# Calculations on Groups

The [WIFIRE Lab](https://wifire.ucsd.edu/index.php/) uses footage streamed from a collection of wireless cameras across California to research and model the spread of wildfires. Suppose WIFIRE has a new camera, and they want to send it to whichever county has the largest fires -- they've asked you calculate the average fire size for each of the counties.

We know from the basics of querying that we can ask for just the rows of a single county and then calculate the average fire size in acres using some of the Series calculations we've learned about.

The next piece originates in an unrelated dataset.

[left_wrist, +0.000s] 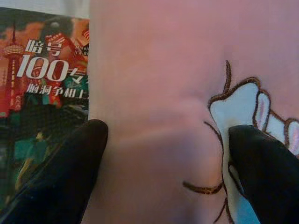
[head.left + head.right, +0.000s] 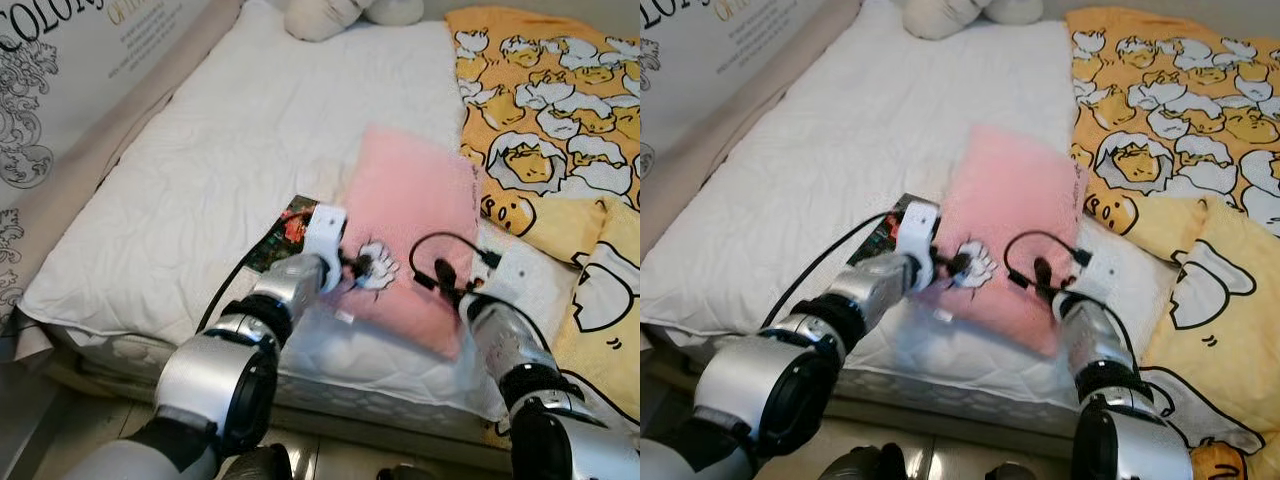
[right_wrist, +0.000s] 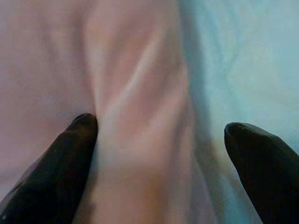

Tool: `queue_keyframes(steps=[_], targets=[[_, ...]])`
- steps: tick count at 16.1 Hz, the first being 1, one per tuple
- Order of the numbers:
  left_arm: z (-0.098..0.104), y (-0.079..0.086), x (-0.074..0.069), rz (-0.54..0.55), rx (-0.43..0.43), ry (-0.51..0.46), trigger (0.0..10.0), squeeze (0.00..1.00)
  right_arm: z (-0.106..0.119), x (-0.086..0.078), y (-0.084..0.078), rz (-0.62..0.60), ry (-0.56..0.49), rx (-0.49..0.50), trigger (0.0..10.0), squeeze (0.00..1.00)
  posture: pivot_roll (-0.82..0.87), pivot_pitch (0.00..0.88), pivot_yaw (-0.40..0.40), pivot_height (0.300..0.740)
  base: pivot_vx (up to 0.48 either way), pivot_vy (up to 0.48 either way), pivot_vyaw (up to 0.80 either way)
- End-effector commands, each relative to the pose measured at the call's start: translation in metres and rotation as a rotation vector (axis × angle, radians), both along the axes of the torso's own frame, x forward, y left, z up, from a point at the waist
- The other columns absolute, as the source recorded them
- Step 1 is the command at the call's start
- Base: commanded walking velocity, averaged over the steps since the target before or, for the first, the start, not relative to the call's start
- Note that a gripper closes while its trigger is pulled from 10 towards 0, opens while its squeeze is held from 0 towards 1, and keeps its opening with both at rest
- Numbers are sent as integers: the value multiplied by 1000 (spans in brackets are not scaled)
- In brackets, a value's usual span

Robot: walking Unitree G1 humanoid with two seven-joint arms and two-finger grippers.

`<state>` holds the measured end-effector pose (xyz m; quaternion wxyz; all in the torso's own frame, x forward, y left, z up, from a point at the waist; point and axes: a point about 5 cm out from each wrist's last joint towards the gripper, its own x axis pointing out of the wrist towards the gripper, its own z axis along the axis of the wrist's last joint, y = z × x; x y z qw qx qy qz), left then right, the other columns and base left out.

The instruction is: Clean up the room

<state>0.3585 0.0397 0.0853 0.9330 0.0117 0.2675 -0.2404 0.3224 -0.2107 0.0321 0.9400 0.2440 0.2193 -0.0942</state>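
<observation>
Silver forearms fill the near foreground of the head views, both reaching over the foot edge of the bed [image 2: 130, 290] toward a pink pillow [image 2: 415, 215]. That pillow lies on the white quilted cover near the bed's near edge, its long axis running from the near right corner up and slightly left toward the head of the bed, with a small white embroidered paw figure [image 2: 378, 266] on its near left part. Left pincer [image 1: 163, 163] sits at the pillow's left edge, fingers apart: one fingertip [image 1: 70, 163] rests by the pillow's border over a colourful printed booklet [image 1: 42, 84] that lies just beside and partly under the pillow, the other on the white embroidery. Right pincer [image 3: 161, 158] is at the pillow's near right edge, fingers apart as well, straddling a raised fold of pink fabric with the white cover alongside. To the right, a yellow blanket [image 2: 560, 130] with a cartoon egg print touches the pillow's far right side and spills over the bed's right portion. Left of the pillow a broad stretch of white cover lies open up to the wall [image 2: 60, 90], and a pale plush toy [image 2: 330, 15] rests at the far end.
</observation>
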Motion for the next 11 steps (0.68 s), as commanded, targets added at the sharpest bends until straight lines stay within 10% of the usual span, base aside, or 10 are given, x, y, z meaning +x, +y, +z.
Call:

Let's do this for San Diego County.

In [None]:
import babypandas as bpd

fires = bpd.read_csv("data/calfire-full.csv").set_index("name")

In [None]:
san_diego = fires.loc[fires.get('county') == 'San Diego County']
san_diego.get('acres').mean()

And we could use the same pattern to find the average fire size for Yolo County.

In [None]:
yolo = fires.loc[fires.get('county') == 'Yolo County']
yolo.get('acres').mean()

And we could write the same pattern for every county in our dataset...

As you can imagine, we don't want this process to be so manual. Namely, it'll take a ton of time to write, a ton of time to run, and requires us to look at the dataset and find the name of all of the counties.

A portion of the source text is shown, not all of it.